'The Happytime Murders'
There’s a kernel of a good idea rattling around “The Happytime Murders,” a foul-mouthed and underwritten mash-up of “Avenue Q” and “Who Framed Roger Rabbit” that seems to have only one purpose: To reclaim puppetry from the precincts of the family-friendly.
Director Brian Henson, son of Muppets founder Jim Henson and himself director of “A Muppet Christmas Carol” and “Muppet Treasure Island,” isn’t exactly breaking new ground with this notion.

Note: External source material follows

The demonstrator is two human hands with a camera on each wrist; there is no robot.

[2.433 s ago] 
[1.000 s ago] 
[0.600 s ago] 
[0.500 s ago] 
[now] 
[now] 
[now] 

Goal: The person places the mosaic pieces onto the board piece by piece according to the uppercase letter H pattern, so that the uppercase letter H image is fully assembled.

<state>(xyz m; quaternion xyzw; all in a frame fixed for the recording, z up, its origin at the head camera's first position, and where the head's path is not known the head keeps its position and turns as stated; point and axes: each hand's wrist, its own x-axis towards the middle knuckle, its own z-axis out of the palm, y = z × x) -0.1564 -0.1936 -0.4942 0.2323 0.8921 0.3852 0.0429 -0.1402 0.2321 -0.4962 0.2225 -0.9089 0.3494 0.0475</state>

After all, his father created raunchy Muppet sketches for the first season of “Saturday Night Live,” way back in 1975.
But here, in a story set in a Los Angeles where puppets are an oppressed minority, they’re decidedly not playing it safe. Scenes of puppet-centric porn, puppet prostitutes serving up a little “rotten cotton,” puppets snorting sugar like it’s cocaine, and a puppet ejaculating silly string are par for the course — but there’s more shock value than genuine laughs. (It doesn’t help that most of the scenes mentioned were in the movie’s red-band trailer.)
The setting is a modern Los Angeles where puppets live alongside humans — though they are an oppressed minority, frequently maligned and teased for being short and made of felt and foam. Our hero is Phil Philips (performed by Bill Barretta), a private eye who was the first puppet on the LAPD — until, as the inevitable newspaper-clipping backstory montage tells us, he was drummed out of the force, in a hostage situation gone wrong involving his partner. That partner, Det. Connie Edwards (Melissa McCarthy), now hates Phil’s fluffy guts, and vice versa.
So, equally inevitably, they get assigned by Connie’s boss, Lt. Banning (“The Office’s” Leslie David Baker), to work together to solve a series of crimes. Someone is killing puppets across Los Angeles — all stars of a beloved ‘80s TV series, “The HappyTime Gang,” the first regular puppet-filled show on network TV. And each time one of them (including Phil’s brother, Larry) has died, Phil was in the vicinity.
Can Connie and Phil get over their animosity to solve the case? Can Connie prove Phil’s innocence to an obnoxious FBI agent (Joel McHale)? Can Phil also sort out the blackmail case of the seductive puppet Sandra? And can Phil overcome his heartbreak for the only human member of the HappyTime Gang, Jenny (Elizabeth Banks), and keep her from being the next one killed?
After watching “The Happytime Murders,” the answer to all of the above is “Who cares?” Henson focuses on the puppetry, and bringing the puppet and human worlds together on a technical level, that he fails to notice how weak Todd Berger’s script is. The script feels like an early first draft, one where nobody came through later to write any real jokes.
The most genuine laughs come from scenes that feel ad-libbed by McCarthy, especially when she’s paired with her old “Bridesmaids” co-star Maya Rudolph, who plays Phil’s forever-loyal secretary. Their moments have a breezy humor of which the rest of “The Happytime Murders” should have been stuffed full.
——
‘The Happytime Murders’
★1/2
Opens Friday, August 24, in theaters everywhere. Rated R for strong crude and sexual content and language throughout, and some drug material. Running time: 91 minutes.